* **About this task**
Copy exactly the stretch of data below from the line with "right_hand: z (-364" through the line with "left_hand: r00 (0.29", including both of those lines.

* **Source material**
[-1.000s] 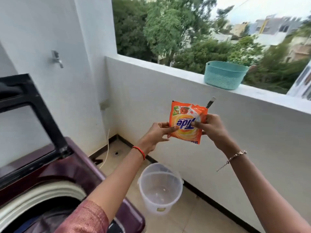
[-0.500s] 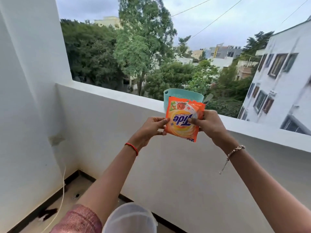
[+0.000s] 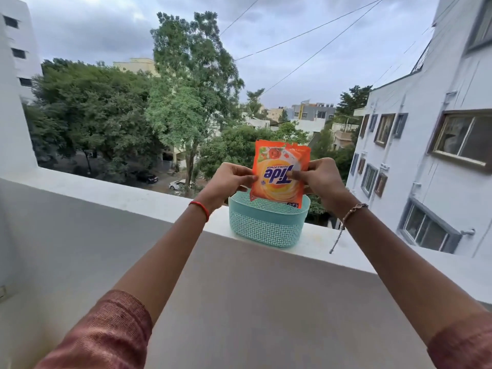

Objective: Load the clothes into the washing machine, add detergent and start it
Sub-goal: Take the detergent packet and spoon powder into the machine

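- The Tide detergent sachet (image 3: 279,174) is held up in the air, far from the body, between both hands. Its printed name reads upside down.
- The left hand (image 3: 229,179) pinches the left edge of the sachet; the thumb lies on the printed face and the other fingers are hidden behind the packet.
- The right hand (image 3: 319,177) has its grip on the right edge in the same way, thumb on the front, the fingertips out of sight.
- At the top right corner a second orange edge shows behind the first. I cannot tell if it is another sachet or a fold.
- The lower edge of the sachet overlaps the rim of a teal perforated basket (image 3: 266,227). Whether it dips inside or only hangs before it is not clear.
- The basket stands on the white parapet ledge (image 3: 127,195), and its inside is not visible.
- A red thread (image 3: 200,209) circles the left wrist and a chain bracelet (image 3: 352,210) the right, with one loose end hanging down.
- Both maroon sleeves are cut off by the near border, the left sleeve (image 3: 106,331) showing more.
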The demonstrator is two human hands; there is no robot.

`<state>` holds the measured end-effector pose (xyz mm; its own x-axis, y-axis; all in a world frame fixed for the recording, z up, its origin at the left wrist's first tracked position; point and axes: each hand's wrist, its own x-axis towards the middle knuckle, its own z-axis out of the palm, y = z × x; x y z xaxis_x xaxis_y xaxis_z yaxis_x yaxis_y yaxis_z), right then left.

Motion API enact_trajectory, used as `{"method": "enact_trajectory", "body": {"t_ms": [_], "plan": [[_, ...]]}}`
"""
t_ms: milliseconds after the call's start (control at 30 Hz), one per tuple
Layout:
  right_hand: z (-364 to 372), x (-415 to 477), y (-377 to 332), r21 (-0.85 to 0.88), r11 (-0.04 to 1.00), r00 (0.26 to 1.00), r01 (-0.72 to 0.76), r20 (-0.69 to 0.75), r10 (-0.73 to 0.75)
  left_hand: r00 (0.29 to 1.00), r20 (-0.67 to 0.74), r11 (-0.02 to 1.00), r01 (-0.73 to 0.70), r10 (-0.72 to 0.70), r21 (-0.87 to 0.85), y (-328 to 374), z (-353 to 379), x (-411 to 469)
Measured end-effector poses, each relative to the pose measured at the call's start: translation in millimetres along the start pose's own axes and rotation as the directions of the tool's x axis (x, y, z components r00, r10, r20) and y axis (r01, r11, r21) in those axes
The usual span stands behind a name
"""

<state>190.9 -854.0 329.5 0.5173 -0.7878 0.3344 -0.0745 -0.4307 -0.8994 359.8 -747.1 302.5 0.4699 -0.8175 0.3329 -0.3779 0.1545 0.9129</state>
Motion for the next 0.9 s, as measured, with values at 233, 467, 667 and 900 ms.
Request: {"method": "enact_trajectory", "body": {"t_ms": [233,467,667,900], "plan": [[18.8,59.3,37.3,-0.33,0.943,0.999,-0.04,0.0,0.043,0.989,0.1,0.968,0.084,-0.111,0.238,-37.4,-4.8,70.9],[37.9,81.1,65.6,-0.482,0.865,0.986,-0.137,0.018,0.166,0.939,0.171,0.872,0.195,-0.298,0.448,-64.0,8.6,110.7],[40.1,90.7,76.1,-0.578,0.798,0.974,-0.173,0.019,0.225,0.882,0.172,0.778,0.276,-0.438,0.564,-71.9,28.2,123.4],[44.2,84.7,72.1,-0.654,0.739,0.977,-0.161,0.002,0.215,0.891,0.165,0.784,0.267,-0.422,0.561,-70.5,41.6,117.0]]}}
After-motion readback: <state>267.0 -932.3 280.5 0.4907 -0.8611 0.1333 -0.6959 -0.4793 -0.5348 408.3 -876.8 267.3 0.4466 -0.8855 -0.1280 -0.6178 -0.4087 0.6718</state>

* **Exercise output**
  right_hand: z (-364 to 372), x (-415 to 477), y (-377 to 332), r21 (-0.85 to 0.88), r11 (-0.04 to 1.00), r00 (0.26 to 1.00), r01 (-0.72 to 0.76), r20 (-0.69 to 0.75), r10 (-0.73 to 0.75)
  left_hand: r00 (0.29 to 1.00), r20 (-0.67 to 0.74), r11 (-0.02 to 1.00), r01 (-0.73 to 0.70), r10 (-0.72 to 0.70), r21 (-0.87 to 0.85), y (-328 to 374), z (-353 to 379), x (-411 to 469)

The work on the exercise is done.